● TASK OBJECTIVE
Without pictures, return the lines from the one containing "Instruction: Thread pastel" through the last line of the data below, exactly.

● RAW DATA
###
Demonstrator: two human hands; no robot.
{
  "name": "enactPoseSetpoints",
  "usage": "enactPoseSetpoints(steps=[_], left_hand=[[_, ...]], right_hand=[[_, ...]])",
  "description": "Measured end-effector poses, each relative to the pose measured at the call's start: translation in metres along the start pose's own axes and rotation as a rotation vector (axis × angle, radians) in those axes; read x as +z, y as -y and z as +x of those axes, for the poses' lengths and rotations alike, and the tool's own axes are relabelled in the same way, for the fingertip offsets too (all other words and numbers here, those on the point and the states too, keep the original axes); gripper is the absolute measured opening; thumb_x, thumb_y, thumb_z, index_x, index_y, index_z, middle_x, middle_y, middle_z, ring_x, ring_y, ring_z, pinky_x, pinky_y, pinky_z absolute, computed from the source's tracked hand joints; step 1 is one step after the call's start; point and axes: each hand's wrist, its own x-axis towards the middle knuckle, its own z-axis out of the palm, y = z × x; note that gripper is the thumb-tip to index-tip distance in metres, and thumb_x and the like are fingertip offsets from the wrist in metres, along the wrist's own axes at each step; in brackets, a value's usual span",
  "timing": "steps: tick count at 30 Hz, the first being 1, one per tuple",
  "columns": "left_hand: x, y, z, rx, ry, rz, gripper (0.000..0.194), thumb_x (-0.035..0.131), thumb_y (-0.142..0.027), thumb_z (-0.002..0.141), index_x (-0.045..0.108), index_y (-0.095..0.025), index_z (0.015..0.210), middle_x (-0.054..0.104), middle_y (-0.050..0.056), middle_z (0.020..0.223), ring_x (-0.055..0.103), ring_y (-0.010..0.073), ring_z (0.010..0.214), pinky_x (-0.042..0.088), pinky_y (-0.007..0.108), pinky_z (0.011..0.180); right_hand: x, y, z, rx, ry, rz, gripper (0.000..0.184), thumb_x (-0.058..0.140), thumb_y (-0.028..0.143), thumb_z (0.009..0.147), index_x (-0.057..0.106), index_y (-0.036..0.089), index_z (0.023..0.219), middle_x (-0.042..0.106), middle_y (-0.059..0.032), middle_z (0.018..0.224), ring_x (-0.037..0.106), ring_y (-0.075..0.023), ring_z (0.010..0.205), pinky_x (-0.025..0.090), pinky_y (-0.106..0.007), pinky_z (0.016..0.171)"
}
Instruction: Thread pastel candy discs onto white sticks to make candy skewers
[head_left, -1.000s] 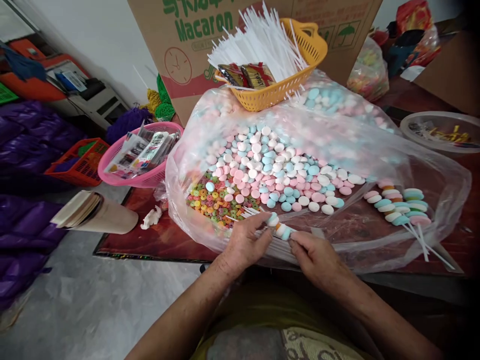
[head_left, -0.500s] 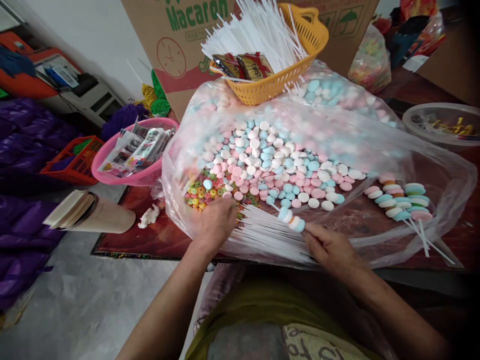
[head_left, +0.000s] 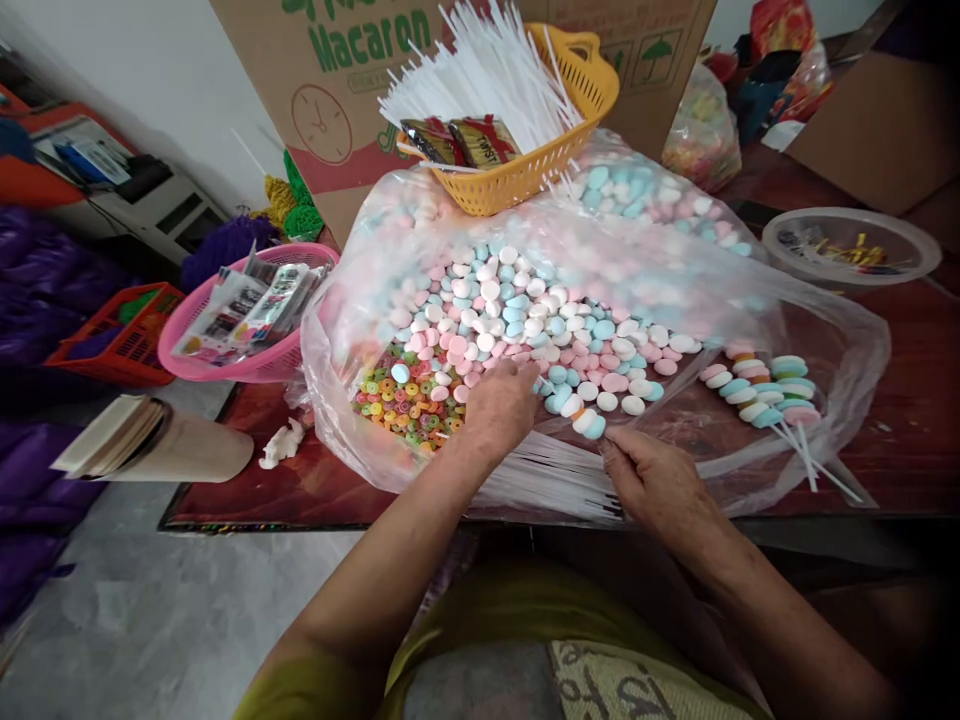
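Candy skewer [head_left: 583, 416]: pinched by right hand [head_left: 657, 484] | left hand [head_left: 501, 405]: fingertips obscured, cannot tell grip

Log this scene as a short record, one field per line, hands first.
Left hand: over the loose candies, beside the skewer's far end; its grip is hidden
Right hand: holds the near end of a candy skewer
Loose candies: pink, white and blue, heaped on clear plastic
Gummy rings: multicoloured, left of the heap
White sticks: bundled at the near edge
Loaded skewers: grouped at the right
Yellow basket: behind, with white sticks and packets
Pink basket: at the left, with printed packaging
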Motion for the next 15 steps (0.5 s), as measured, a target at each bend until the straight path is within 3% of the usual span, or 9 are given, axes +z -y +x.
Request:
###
● EXERCISE RESULT
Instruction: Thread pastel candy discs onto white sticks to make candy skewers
[head_left, -1.000s] 
[head_left, -0.500s] 
[head_left, +0.000s] 
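Candy skewer [head_left: 583, 416]: pinched by right hand [head_left: 657, 484] | left hand [head_left: 501, 405]: fingertips obscured, cannot tell grip

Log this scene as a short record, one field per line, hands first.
Left hand: over the loose candies, beside the skewer's far end; its grip is hidden
Right hand: holds the near end of a candy skewer
Loose candies: pink, white and blue, heaped on clear plastic
Gummy rings: multicoloured, left of the heap
White sticks: bundled at the near edge
Loaded skewers: grouped at the right
Yellow basket: behind, with white sticks and packets
Pink basket: at the left, with printed packaging
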Motion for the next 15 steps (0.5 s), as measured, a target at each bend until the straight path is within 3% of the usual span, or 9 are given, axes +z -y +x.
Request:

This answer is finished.